BSOD ate my flight details

There’s a lesson to be had in here about entrusting important, always-on, unmonitored systems to Windows:

gatwick_airport_bsod

Yes, my flight details (this was Gatwick airport) should have been on that second monitor – it’s so nice to be reminded of the frailty of technology when you’re about to entrust your life to a tin box full of electronics and software.

Still, it was amusing to listen to a confused couple trying to read & decipher the BSOD text, clearly thinking it was an official announcement of some sort. :lol:

  • http://akenchoslife.blogspot.com Kencho

    “it’s so nice to be reminded of the frailty of technology when you’re about to entrust your life to a tin box full of electronics and software”
    That’s the (freaking) reason why so many F16A prototypes crashed in their early days.

    Nice contribution to the BSOD hunting tradition. It’s funnier than hunting Leprechauns :lol:

    PS: The captcha reads “freaks holdings”. This is weirder everyday XD

  • http://paulecoyote.wordpress.com Paul Evans

    Isn’t that kind of blue screen involving IRQ something to do with hardware? Last time I got a screen like that it was because some memory was on it’s way out.
    I have a feeling that system of big screens is something to do with Alan Sugar as well, I think on that BBC special they did on him they showed him taking an… interest in that stuff.

  • http://www.stevestreeting.com Steve

    No, here’s the official word on that error: http://technet.microsoft.com/en-us/library/cc957609.aspx

    In other words, it could be just about anything that uses a wild pointer in kernel mode – a driver, the OS itself, a system service even. It’s equivalent to a kernel panic in the Unixes, except that so fewer things run in kernel mode in Unix that it’s less common. So this sums up the core design flaw in Windows in the past 15 years…

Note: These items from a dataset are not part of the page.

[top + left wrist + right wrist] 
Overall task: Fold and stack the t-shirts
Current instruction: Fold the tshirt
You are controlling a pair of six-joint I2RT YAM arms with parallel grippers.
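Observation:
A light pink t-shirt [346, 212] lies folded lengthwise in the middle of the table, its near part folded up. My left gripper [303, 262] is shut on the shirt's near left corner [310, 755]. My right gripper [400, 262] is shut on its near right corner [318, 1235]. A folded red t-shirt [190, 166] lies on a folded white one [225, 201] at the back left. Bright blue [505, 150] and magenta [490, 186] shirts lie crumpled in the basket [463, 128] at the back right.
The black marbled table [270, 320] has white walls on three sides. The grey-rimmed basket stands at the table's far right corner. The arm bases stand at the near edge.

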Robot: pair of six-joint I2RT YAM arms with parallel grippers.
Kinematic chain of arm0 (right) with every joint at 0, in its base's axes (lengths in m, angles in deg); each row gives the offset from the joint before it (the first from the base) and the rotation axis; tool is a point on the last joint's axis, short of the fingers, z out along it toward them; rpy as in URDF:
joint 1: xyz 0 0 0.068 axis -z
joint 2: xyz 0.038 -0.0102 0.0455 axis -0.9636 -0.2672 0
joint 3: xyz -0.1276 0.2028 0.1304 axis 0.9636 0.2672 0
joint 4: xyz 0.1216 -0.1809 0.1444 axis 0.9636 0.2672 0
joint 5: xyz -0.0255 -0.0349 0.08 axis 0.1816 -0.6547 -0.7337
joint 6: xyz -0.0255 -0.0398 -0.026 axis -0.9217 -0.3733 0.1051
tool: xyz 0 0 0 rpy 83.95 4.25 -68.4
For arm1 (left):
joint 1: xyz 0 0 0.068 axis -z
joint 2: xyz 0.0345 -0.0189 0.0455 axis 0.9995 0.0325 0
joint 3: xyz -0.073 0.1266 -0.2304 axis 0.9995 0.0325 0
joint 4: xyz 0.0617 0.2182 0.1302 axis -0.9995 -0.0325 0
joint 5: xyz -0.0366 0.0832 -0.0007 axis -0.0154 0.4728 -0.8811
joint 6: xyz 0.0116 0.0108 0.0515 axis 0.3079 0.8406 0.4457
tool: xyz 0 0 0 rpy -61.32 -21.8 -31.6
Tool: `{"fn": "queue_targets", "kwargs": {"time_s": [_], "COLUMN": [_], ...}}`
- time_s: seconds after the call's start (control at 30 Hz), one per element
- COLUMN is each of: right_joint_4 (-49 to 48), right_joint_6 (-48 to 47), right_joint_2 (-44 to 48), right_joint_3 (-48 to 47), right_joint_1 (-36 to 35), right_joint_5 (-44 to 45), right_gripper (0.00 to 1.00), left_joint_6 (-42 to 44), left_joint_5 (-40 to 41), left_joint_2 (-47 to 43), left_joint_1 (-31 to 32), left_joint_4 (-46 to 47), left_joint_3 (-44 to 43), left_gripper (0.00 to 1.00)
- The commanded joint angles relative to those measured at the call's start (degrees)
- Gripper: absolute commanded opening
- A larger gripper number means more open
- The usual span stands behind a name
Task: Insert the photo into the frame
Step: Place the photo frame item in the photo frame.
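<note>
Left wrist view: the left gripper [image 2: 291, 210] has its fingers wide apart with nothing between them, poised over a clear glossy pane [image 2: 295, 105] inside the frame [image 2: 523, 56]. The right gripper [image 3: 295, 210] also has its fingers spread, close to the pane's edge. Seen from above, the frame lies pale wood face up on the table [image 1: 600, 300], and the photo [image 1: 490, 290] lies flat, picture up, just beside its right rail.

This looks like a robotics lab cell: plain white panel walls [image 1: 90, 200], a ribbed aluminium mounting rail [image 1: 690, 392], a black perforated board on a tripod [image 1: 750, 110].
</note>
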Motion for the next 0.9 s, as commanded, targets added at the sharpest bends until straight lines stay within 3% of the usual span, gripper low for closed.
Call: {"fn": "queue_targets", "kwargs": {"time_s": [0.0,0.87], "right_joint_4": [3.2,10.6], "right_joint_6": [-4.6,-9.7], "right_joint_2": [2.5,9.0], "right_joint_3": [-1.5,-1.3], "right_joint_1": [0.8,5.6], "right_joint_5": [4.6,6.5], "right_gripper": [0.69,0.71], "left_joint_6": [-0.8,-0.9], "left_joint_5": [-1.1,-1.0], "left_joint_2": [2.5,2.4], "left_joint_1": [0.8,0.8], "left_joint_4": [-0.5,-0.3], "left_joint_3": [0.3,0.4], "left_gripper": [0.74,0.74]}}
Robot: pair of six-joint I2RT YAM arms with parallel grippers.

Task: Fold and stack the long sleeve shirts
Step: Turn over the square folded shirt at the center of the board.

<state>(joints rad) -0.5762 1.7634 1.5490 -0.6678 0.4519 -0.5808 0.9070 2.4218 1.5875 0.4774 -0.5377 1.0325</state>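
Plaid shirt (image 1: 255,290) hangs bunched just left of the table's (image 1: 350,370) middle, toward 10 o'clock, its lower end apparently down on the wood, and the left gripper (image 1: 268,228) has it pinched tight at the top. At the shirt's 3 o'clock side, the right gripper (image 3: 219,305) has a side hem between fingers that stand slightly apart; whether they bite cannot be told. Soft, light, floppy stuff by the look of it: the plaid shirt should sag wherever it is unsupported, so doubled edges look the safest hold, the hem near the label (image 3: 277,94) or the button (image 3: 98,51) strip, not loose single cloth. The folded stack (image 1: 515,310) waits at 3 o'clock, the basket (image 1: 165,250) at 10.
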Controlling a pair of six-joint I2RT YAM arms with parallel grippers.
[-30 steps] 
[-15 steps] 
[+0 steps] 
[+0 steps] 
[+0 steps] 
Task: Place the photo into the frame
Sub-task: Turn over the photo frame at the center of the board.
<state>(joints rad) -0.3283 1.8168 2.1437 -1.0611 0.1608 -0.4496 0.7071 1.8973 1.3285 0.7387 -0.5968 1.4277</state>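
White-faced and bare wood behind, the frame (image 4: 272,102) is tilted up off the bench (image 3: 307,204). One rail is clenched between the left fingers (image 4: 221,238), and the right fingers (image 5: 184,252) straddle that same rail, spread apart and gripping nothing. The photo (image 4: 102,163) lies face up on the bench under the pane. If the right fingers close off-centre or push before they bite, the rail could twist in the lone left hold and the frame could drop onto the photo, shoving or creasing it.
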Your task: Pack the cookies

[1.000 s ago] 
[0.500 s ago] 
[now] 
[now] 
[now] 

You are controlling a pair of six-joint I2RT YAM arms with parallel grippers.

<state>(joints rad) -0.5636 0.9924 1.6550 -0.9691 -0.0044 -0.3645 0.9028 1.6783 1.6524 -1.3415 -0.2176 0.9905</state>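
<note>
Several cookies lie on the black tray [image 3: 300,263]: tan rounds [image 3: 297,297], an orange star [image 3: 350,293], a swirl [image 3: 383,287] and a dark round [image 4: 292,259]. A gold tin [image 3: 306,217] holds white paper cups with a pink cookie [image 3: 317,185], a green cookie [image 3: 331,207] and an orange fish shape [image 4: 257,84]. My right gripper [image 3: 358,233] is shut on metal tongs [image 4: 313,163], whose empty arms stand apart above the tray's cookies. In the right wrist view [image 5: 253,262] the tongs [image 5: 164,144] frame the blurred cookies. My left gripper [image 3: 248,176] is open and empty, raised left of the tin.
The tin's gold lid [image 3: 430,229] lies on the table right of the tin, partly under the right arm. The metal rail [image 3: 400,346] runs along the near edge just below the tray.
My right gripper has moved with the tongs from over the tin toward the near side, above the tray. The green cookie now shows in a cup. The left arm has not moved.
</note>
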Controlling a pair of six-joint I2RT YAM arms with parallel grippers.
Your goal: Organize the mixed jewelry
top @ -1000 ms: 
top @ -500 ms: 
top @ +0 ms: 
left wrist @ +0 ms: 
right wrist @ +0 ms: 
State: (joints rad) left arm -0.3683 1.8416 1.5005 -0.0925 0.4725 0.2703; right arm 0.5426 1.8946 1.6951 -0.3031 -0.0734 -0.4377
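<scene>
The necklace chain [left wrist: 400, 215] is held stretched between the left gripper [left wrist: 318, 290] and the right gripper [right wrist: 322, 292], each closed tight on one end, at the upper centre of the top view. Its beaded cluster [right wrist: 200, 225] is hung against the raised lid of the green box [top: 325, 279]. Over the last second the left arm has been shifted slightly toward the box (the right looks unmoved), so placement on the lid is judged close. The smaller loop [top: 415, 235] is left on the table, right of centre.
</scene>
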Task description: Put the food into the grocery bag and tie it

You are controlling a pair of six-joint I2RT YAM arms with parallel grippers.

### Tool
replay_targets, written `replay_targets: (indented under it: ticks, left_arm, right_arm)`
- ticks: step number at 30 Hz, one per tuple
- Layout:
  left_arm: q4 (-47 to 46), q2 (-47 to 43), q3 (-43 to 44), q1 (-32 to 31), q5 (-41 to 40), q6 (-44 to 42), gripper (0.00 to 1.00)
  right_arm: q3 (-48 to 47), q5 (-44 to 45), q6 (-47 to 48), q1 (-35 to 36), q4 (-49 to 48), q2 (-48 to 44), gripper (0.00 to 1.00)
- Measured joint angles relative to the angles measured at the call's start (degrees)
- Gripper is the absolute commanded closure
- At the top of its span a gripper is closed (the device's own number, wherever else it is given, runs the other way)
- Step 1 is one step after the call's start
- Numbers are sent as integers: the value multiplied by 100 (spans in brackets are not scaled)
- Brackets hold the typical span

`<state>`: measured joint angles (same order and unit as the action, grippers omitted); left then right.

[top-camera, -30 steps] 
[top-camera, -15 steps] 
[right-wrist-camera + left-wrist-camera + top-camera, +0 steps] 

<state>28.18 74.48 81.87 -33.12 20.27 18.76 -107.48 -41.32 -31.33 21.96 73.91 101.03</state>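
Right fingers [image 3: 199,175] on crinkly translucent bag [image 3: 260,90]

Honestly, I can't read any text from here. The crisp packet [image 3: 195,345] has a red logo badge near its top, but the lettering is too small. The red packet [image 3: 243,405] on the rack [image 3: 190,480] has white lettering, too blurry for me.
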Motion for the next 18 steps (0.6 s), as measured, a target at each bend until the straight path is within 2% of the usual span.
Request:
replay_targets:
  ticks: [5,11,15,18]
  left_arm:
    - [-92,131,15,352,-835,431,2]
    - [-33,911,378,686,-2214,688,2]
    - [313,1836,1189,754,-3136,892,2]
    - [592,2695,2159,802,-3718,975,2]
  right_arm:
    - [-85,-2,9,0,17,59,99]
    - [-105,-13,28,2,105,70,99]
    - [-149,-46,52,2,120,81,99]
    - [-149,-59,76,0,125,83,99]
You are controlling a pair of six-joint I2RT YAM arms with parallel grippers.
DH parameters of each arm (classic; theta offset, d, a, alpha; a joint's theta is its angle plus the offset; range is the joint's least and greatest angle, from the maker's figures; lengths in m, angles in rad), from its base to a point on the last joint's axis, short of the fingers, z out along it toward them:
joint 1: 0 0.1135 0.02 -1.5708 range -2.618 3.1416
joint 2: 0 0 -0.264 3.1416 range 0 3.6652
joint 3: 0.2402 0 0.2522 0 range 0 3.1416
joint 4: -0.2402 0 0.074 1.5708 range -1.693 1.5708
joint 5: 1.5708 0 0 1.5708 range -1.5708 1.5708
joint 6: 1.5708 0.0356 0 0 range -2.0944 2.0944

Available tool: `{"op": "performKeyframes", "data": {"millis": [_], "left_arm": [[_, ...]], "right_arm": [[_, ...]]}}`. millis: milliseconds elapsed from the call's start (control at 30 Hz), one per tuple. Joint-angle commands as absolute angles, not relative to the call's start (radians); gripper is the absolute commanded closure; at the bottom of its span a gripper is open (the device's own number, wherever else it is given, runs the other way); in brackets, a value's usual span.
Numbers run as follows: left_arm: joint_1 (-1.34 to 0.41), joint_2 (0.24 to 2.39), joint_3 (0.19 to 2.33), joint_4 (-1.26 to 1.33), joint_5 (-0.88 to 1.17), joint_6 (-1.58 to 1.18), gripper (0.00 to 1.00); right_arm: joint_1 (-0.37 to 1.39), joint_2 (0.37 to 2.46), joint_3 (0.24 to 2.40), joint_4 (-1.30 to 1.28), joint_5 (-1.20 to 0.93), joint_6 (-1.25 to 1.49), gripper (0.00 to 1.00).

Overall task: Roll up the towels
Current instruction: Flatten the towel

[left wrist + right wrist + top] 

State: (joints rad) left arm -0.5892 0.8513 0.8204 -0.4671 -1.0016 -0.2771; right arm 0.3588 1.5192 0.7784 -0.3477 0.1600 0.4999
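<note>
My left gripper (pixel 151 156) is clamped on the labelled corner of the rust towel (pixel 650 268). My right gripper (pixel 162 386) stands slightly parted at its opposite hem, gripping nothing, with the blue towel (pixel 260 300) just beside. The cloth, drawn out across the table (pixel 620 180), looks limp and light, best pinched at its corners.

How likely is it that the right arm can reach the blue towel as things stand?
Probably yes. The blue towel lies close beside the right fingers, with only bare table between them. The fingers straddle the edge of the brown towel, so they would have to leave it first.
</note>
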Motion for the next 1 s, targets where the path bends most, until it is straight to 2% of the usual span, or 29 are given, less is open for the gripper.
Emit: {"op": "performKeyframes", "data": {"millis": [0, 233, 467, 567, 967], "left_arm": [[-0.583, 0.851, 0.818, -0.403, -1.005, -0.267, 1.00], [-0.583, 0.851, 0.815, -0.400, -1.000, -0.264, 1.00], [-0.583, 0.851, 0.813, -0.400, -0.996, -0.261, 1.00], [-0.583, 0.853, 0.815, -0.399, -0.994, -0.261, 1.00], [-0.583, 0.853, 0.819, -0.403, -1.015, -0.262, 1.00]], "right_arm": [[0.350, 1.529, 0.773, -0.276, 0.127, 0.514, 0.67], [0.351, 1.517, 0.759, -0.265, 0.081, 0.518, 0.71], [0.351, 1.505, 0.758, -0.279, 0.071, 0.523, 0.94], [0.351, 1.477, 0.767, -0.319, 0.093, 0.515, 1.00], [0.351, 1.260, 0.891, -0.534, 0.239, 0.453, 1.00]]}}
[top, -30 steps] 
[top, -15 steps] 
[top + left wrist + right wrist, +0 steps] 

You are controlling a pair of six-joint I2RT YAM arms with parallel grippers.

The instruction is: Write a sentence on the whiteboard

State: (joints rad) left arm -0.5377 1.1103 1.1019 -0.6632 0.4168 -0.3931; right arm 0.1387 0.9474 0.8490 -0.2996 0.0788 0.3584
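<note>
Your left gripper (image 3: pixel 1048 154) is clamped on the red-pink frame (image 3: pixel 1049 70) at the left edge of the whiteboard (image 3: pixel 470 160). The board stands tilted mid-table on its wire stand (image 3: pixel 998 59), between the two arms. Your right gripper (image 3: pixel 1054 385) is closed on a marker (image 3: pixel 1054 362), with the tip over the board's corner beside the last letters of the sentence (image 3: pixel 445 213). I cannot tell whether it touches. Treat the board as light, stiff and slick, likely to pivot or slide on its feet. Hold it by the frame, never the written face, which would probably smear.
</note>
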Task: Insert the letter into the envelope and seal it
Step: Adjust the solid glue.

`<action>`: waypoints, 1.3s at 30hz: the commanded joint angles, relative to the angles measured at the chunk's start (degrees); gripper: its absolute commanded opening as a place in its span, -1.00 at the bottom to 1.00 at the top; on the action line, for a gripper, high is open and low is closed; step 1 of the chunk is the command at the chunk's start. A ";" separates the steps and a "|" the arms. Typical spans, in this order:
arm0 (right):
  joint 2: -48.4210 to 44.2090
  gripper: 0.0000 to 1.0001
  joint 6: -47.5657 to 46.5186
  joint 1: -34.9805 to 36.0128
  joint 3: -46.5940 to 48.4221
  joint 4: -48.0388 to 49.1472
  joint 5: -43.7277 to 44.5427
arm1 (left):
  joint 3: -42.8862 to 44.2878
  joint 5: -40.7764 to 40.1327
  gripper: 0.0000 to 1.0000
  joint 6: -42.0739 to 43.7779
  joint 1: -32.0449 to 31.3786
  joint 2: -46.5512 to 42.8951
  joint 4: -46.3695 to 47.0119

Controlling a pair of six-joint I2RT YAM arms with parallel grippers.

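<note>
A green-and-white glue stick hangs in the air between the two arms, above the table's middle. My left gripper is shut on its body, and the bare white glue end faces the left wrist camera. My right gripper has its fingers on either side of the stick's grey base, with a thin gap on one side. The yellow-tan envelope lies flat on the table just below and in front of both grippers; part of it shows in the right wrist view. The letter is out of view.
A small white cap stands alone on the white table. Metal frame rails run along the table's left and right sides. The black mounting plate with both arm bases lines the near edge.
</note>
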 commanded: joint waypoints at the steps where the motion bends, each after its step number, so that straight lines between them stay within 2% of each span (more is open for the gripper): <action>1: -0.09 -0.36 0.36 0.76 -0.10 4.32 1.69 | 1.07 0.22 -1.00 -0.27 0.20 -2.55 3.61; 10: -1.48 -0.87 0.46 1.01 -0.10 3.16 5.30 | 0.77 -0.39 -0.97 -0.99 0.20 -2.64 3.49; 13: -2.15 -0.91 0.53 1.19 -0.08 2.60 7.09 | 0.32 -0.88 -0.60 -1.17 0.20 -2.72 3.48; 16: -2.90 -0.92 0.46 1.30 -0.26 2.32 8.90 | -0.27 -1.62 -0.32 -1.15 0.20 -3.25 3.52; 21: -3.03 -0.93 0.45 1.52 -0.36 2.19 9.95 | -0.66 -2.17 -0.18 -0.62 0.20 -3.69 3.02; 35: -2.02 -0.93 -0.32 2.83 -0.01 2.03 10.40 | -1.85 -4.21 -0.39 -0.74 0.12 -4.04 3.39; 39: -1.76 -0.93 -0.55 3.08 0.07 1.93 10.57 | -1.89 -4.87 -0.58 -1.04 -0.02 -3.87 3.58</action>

  • http://www.spannerworx.com/ Paul

    LOL @ poor oldies trying to decipher the message!! That both saddened me and amused me.

    And just seen Star Trek – they have made Trekkie cool again cos it kicks ass. Go see it Steve and give us yer verdict.

  • syedhs

    There was time when I maintained a Windows 2000 Server that must be rebooted the latest every 2 days. Otherwise strange things will happen like client can’t connect to MySQL etc.

  • Dark Sylinc

    YEEEEESSSSSS.
    (love those)

    “So this sums up the core design flaw in Windows in the past 15 years…”
    True. But I want to point out that most BSODs I’ve ever seen are due to crappy drivers (not the OS itself), but more often, failing hardware.
    Still I love when Windows fails :D

    Poor couple… specially because I’m thinking of those who don’t speak english and may get confused.

  • blankthemuffin

    Ahaha that’s amazing. I wonder how long it took for somebody to restart it.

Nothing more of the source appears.